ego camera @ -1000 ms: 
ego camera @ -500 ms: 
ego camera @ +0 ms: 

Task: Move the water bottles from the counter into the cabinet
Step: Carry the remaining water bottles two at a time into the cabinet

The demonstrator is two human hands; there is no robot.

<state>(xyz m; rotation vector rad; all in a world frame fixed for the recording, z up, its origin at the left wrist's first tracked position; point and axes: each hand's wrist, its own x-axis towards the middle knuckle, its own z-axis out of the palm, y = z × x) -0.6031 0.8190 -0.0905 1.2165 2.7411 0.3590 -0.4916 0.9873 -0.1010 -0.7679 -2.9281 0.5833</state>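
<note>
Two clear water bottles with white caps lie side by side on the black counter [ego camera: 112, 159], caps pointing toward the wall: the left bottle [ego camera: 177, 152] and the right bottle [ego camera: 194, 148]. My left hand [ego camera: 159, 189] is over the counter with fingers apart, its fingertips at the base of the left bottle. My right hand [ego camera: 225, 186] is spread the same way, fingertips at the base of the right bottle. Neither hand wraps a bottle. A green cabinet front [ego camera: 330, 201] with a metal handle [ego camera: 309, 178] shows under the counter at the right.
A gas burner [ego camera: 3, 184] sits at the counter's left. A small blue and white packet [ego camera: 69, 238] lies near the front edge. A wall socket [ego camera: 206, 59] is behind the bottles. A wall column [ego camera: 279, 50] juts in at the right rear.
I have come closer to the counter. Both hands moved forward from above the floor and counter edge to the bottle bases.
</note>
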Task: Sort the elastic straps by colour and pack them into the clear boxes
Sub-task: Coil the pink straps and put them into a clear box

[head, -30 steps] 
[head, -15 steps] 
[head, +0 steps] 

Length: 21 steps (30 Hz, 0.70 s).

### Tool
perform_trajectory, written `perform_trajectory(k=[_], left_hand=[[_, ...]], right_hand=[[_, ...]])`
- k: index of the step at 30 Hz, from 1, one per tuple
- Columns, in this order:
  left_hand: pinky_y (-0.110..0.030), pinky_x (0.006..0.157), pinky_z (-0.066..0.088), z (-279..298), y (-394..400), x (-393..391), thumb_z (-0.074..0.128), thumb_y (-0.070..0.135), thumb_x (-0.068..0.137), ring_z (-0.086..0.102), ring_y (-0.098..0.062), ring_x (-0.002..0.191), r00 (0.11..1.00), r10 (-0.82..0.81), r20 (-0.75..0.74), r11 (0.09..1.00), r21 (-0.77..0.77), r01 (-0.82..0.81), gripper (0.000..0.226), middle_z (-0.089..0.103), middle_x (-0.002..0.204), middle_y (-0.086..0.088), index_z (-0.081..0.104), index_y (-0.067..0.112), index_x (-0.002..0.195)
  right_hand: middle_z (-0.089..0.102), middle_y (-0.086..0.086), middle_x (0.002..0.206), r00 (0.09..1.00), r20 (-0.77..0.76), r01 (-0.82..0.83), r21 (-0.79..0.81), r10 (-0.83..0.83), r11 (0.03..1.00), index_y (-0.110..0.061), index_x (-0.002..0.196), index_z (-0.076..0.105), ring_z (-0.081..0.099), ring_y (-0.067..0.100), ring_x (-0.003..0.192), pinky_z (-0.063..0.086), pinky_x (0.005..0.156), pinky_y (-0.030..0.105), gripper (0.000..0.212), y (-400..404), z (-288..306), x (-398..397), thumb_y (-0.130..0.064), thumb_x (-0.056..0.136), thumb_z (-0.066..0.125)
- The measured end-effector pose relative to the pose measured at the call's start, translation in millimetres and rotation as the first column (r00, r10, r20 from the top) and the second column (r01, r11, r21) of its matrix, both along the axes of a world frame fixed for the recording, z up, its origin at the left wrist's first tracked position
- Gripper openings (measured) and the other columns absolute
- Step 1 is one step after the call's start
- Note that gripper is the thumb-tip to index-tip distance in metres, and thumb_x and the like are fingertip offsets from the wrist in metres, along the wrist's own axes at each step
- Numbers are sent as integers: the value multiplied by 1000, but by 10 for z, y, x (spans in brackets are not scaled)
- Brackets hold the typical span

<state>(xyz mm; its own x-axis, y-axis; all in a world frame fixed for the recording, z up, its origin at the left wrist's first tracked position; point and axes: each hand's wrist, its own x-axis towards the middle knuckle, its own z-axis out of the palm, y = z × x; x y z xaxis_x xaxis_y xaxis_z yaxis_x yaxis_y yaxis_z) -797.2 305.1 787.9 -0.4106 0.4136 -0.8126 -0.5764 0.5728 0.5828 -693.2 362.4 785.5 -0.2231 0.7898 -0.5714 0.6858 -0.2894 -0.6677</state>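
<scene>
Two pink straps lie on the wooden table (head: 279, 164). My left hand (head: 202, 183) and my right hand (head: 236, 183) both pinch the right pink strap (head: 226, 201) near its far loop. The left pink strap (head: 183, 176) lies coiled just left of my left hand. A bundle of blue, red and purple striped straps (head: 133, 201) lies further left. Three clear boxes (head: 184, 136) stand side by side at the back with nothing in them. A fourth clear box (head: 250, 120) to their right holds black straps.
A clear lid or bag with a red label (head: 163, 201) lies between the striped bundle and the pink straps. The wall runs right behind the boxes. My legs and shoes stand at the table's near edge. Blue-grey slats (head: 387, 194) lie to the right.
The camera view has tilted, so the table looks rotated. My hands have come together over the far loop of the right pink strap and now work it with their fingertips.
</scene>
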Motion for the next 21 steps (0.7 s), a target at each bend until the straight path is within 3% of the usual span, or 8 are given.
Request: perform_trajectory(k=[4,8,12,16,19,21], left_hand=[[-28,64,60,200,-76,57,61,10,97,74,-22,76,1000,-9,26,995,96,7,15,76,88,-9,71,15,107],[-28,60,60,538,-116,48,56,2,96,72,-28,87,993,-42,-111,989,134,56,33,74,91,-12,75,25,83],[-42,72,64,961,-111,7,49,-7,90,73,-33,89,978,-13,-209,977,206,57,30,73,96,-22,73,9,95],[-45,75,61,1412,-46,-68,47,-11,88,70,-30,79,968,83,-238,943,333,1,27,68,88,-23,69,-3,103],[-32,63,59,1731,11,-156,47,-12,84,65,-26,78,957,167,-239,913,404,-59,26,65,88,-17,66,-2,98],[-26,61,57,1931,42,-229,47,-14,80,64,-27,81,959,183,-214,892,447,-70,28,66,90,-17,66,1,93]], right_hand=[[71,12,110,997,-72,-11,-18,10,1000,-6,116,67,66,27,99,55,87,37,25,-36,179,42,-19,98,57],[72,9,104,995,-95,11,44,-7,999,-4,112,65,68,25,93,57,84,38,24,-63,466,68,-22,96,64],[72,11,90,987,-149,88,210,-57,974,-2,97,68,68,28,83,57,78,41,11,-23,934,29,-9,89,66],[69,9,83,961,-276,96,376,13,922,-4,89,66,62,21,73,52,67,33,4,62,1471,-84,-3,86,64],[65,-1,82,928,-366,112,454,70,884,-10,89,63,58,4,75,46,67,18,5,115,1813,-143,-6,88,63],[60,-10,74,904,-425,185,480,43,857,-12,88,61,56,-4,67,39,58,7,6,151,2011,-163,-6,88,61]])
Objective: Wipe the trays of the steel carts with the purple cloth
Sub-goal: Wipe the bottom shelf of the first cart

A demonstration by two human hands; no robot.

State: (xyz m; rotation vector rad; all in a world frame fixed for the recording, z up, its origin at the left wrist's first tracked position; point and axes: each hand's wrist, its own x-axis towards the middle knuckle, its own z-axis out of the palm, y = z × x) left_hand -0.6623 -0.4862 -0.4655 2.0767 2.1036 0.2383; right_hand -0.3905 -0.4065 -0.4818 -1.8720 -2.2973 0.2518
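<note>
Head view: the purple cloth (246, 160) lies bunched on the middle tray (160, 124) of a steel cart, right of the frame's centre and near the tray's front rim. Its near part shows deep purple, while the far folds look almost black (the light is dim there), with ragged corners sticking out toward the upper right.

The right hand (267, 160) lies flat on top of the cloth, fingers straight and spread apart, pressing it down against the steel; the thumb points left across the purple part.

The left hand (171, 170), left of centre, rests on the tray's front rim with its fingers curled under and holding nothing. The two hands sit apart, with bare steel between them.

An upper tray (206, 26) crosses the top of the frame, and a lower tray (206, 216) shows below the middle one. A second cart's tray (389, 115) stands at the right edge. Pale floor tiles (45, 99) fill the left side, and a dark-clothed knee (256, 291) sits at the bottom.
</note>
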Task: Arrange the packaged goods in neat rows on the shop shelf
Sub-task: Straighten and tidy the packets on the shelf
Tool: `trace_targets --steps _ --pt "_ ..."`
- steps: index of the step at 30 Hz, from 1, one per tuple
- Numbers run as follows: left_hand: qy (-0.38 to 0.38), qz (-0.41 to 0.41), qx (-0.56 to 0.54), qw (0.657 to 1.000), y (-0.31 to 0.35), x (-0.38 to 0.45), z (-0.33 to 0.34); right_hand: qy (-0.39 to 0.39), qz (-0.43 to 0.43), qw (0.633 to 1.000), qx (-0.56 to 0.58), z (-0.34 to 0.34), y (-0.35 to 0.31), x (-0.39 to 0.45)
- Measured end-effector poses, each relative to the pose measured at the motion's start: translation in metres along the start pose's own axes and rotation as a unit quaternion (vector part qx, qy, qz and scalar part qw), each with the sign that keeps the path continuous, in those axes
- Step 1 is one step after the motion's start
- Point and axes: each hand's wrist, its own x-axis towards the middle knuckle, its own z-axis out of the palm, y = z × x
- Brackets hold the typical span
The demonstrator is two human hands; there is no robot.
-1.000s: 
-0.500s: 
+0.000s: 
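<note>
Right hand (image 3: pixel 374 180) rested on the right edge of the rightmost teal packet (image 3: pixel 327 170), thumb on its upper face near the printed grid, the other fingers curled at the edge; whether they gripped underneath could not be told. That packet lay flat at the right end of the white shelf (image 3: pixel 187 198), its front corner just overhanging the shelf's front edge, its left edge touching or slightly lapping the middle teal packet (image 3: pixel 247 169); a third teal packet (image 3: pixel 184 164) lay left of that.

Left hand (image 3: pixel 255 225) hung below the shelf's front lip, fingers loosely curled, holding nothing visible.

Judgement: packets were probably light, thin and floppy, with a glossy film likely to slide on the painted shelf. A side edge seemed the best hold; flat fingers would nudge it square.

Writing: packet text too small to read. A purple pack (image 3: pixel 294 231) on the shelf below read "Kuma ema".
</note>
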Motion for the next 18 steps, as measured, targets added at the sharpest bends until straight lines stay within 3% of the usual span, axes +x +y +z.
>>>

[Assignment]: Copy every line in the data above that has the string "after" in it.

[Your solution]:
- Step 1 is one step after the call's start
- Step 1 is one step after the motion's start

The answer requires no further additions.